● What you are asked to do
From the first line to the last, return the material exactly.
---------- Data excerpt
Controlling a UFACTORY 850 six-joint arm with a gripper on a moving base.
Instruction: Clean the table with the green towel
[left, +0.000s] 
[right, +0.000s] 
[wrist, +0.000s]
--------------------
● Problem solution
Controlling a UFACTORY 850 six-joint arm with a gripper on a moving base.
Instruction: Clean the table with the green towel
[left, +0.000s] 
[right, +0.000s] 
[wrist, +0.000s]

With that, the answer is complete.